Materials and method

This systematic review was performed according to the Cochrane Handbook [24] and reported according to the Preferred Reporting Items of Systematic Reviews and Meta-Analyses (PRISMA) [25]. The reviewers comprised two experts on mindfulness- and acceptance-based interventions (TH, HAZ) and two methodologists (GS, KBH). Inclusion criteria, methods and analyses were specified in advance, and the protocol was registered in PROSPERO (CRD42018081119).

Search methods for identification of studies

The electronic databases MEDLINE, PsychINFO, CINAHL, EMBASE, Cochrane Central and AMED were searched from 1990 to January 25th 2019. A medical librarian developed the MEDLINE search strategy in consultation with the reviewers. The strategy was amended for each database (S1 Text) and restricted to English, Swedish, Danish, Norwegian, German, French, Spanish and Portuguese languages. The reference lists of included studies were examined for additional potentially eligible studies.

Eligibility criteria

We included randomized controlled trials (RCTs) and quasi-randomized trials on mindfulness- and acceptance-based interventions for patients with FM. Only full-text articles published in peer-reviewed journals were included. The study population was limited to adult patients (age ≥ 18) diagnosed with FM based on the initial criteria defined by the American College of Rheumatology (ACR) in 1990 [26] or the revised ACR 2010 criteria [27]. Studies were considered if they followed the standardized format of MBSR, MBCT or ACT and were compared to no intervention, wait-list control, treatment as usual, or active interventions. Modified interventions were considered for inclusion if they referred to the originators of the interventions in the reference list; for MBSR: Kabat-Zinn, MBCT: Teasdale, Segal, Williams, and ACT: Hayes. The interventions had to comprise 6 to 12 sessions and include group-based or online mindfulness meditation over at least 6 weeks. Studies were included if they assessed at least one of the outcomes pain, fatigue, sleep quality, psychological distress, depression, anxiety, mindfulness, health-related quality of life or work ability. Effects were categorized as end-of-treatment and follow-up scores (2 to 6 months).

Selection of studies

After duplicate removal, two reviewers (TH and GS) independently screened the titles and abstracts and selected studies based on the inclusion and exclusion criteria, using Rayyan screening tool [28]. The articles selected for full-text screening were examined independently by the same reviewers. Disagreements were rechecked and consensus was achieved by discussion before the final selection. A third reviewer (HAZ) was consulted in cases of dissension. When needed, study authors were contacted for additional information to clarify study eligibility and obtain further details.

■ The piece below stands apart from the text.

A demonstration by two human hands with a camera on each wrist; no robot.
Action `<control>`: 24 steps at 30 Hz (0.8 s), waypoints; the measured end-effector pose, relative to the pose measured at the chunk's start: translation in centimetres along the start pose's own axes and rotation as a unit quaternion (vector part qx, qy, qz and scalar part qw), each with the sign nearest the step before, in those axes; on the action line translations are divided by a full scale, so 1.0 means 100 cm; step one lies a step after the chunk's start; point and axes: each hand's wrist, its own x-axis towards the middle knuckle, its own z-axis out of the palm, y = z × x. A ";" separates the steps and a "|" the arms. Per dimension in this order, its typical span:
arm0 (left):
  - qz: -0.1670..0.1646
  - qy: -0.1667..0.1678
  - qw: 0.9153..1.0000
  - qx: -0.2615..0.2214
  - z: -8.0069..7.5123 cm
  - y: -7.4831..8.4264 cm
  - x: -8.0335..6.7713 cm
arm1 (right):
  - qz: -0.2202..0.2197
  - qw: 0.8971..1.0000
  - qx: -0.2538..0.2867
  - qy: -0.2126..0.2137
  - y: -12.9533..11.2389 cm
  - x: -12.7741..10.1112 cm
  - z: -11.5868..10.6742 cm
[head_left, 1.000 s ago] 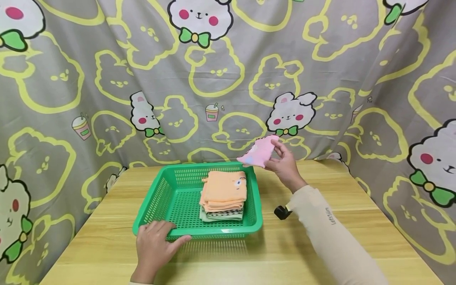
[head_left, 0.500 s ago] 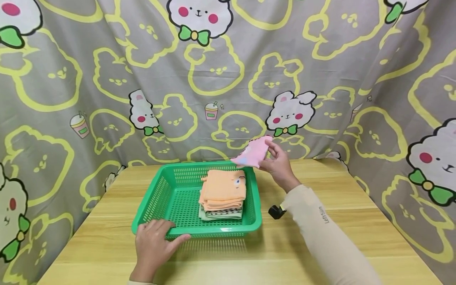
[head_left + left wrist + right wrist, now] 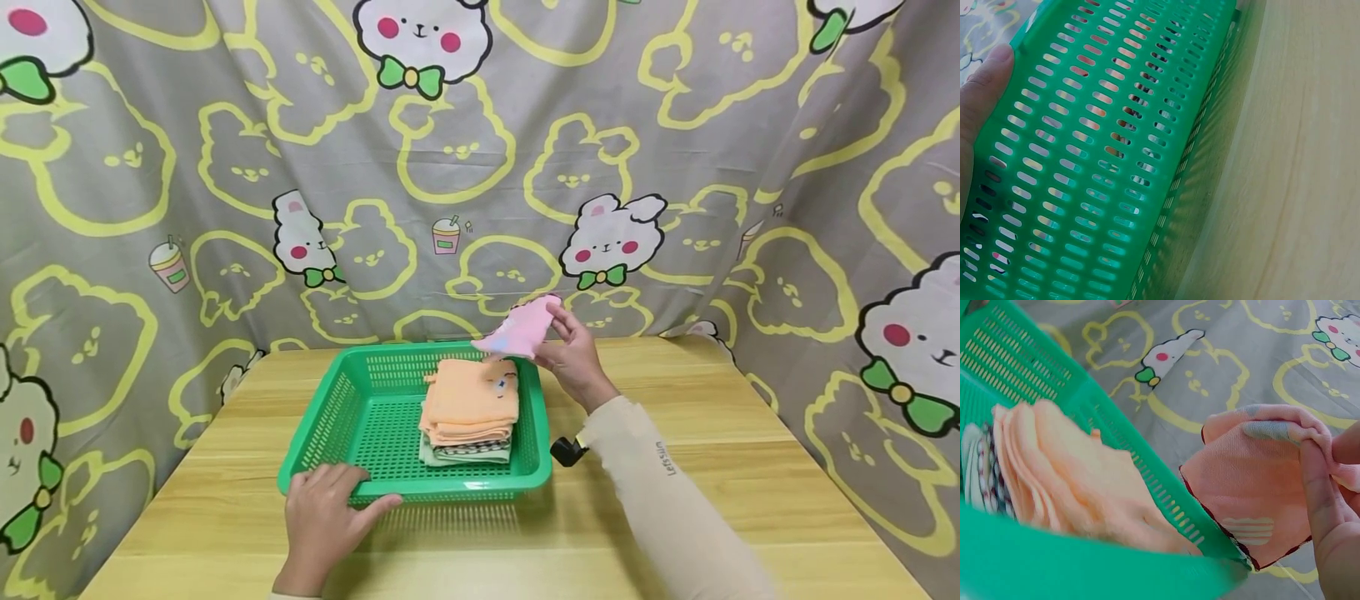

Data extraction and management

General information, population, setting, methods, and participant data were extracted by one reviewer (TH) and checked by a second reviewer (GS) using a data extraction form created for the review (S2 Table). TH and GS used the TIDieR-checklist to extract the intervention components in each study (S1 Table). Disagreements were rechecked and consensus achieved by discussion before the final checklist was completed.

Assessment of methodological quality

The Cochrane risk of bias tool [24] was used with six domains separately assessed: sequence generation, allocation concealment, blinding of participants, personnel and outcome assessors, incomplete outcome data, selective reporting and other potential threats to validity. Each domain was explicitly rated by two reviewers (TH and GS) as low, high or unclear risk of bias (S1 Fig). GRADEpro [29] was used to rate and summarize the certainty of evidence of the reported outcomes as high, moderate, low, and very low. As only RCTs were included, the rating started at high certainty and was downgraded by one or two levels for concerns in one of the five domains; study limitations, inconsistent results, indirectness of evidence, imprecision and publication bias [30].

Statistical analysis

If the studies were sufficiently similar regarding participants, interventions, comparisons and outcomes, we conducted meta-analyses using Review Manager software (RevMan 5.3) from the Cochrane collaboration [31]. Due to clinical heterogeneity, we decided to perform and report random-effects analyses. Heterogeneity was assessed using tau-squared and I-squared statistics [32]. Considering shortcomings of the tau-squared estimator in RevMan (Der Simonian and Laird [DL]) we repeated the analyses with the Hartung-Knapp-Sidik-Jonkman (SJ) estimator in R Studio Version 1.1.463 to verify the results [33]. Since the SJ results did not differ substantially from the DL results, we decided to keep the results from the RevMan analyses. We computed standardized mean differences (SMDs) because different scales were used to measure the same outcomes. Controls included were no intervention, wait-list controls, treatment as usual and other active interventions. In studies with more than one control arm, we calculated weighted averages. The mindfulness and health-related quality of life scales were inverted to be comparable to the other outcomes.

Results

Selection process

Twenty-five of 4430 articles were identified as potentially eligible and screened in full-text (Fig 1). Nine trials met the inclusion criteria. The reasons for exclusion of 16 trials are presented in S3 Table.
Fig 1

PRISMA flow diagram.

PRISMA Study flow diagram.

PRISMA flow diagram.

PRISMA Study flow diagram.

Trial characteristics

The included trials were published between 2003 and 2018 totaling 750 participants (Table 1).
Table 1

Characteristics of included studies (n = 9).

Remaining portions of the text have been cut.